About the Program

The Peace of Wild Things

December 6, 8 & 15, 2024

In fraught times, music can provide refuge. What is it about music that gives it such power over us? The Ancient Greeks were the first western society to write extensively about music and its role. They viewed music and astronomy as linked concepts. Whereas astronomy studied “observable, permanent, external objects,” music explored the “invisible, internal, hidden objects” of our inner being. Karl Paulnack, pianist and former director of the music division at Boston Conservatory, said in his “Why Music Matters” welcome address to freshman parents at Boston Conservatory: “Music has a way of finding the big, invisible moving pieces inside our hearts and souls and helping us figure out the position of things inside us.”

Cantemus offers our program, The Peace Of Wild Things,” as an opportunity to reflect, to re-center, to consider our place in the universe, and to give particular deference to the wonderful, non-human inhabitants of our planet – the animals. All of the music on our program is inspired by the animal kingdom. Some pieces reflect on the grace and beauty of the natural world, while others involve animals being personified or used as poetic symbols. Some of the musical material is borne out of actual animal sounds. Humanity’s endless fascination with and undeniable connection to the realm of animals will be explored in an expansive program of choral music from the 15th to the 21st centuries.

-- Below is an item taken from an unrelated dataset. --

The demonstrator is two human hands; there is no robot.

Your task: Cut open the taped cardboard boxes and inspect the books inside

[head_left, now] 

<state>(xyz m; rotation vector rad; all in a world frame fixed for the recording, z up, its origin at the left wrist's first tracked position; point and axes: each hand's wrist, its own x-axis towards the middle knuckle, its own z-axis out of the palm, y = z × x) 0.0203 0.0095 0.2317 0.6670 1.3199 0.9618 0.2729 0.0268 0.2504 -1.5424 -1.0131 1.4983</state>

Our concert prelude, “Sheep May Safely Graze,” is an instrumental arrangement of a soprano aria from a Bach cantata. The pastoral quality of the music underscores the text’s message: “Sheep may safely graze where a good shepherd watches over them.” The allusion to people as sheep is a Biblical trope that seems to have held particular fascination for Baroque composers (think of Händel’s “All We Like Sheep Have Gone Astray” from Messiah). The bookend to this concert opener is two movements from Mendelssohn’s Psalm 42, which begins by comparing the longing of humankind for God’s presence to a thirsty deer longing for water. The psalm text (presumably by King David) and the libretto for Bach’s Hunting Cantata (written by Salomon Franck) are separated by about 2,000 years, but the impulse of the poets to employ animal imagery to reveal something about human qualities is the same.

Of all the pieces on the program, “The Mi’kmaq Song” is particularly mesmerizing. Here the audience is literally enveloped by a soundscape that includes a gently undulating tone cluster, a ceremonial drum and chant, and even the human-made sounds of wind, birds and wolves. The piece’s composer, Canadian Lydia Adams, is one of five women composers whose works are featured on our program. Jennifer Higdon is one of America’s most acclaimed and performed living composers. Her masterful setting of “O Magnum Mysterium” reflects the wonder and mystery of the Nativity with unusual harmonic language and timbres, combining voices, tuned glasses, flutes and orchestral chimes. The effect is quite other-worldly.

“The Deer Song” is excerpted from Craig Hella Johnson’s moving work Considering Matthew Shepard, about a 21-year-old American university student who was beaten, tortured, and left to die near Laramie, Wyoming, on October 6, 1998. The brutal manner of Shepard’s death and the homophobic motives expressed by his murderers made the incident one of the most infamous hate-crimes of our time, bringing conversations around LGBTQ+ identities and intolerance to national attention. When police arrived on the scene of Matthew’s attack, they found him tied to a wooden fence. Inexplicably, a deer was found calmly resting next to Matthew’s dying body. Composer Craig Hella Johnson imagines an unspoken dialogue between the dying man and his deer protector.

The tenor and bass sections are featured next in a rapturous arrangement of the English folk song “The Turtle Dove” by Ralph Vaughan Williams and a lively African-American spiritual about Noah’s Ark, as performed for decades by the Yale Whiffenpoofs.

Our penultimate set explores humorous music inspired by animals, including Josquin’s famous “El Grillo” and Banchiere’s tongue-in-cheek “Capricciata and Contrappunto.” See if you can hear the sounds of Josquin’s amorous cricket as he plays a tune to attract a mate. And there is something truly delightful in hearing the onomatopoeic sounds produced by Banchiere’s musical menagerie –particularly when sung in Italian!

Before the rousing Mendelssohn finale, we turn to Joan Szymko’s stunning setting of contemporary American poet Wendell Berry’s “The Peace of Wild Things.” We are reminded that in troubled times, we may seek out nature and enjoy “the peace of wild things, who do not tax their lives with forethought of grief.” We may consider the beauty and simplicity of our animal brethren and rest easier in the knowledge of our place in the universe.

May our concert provide the calming presence of still water – a pool into which we can gaze and figure out the position of the “invisible, internal, hidden objects” of our hearts.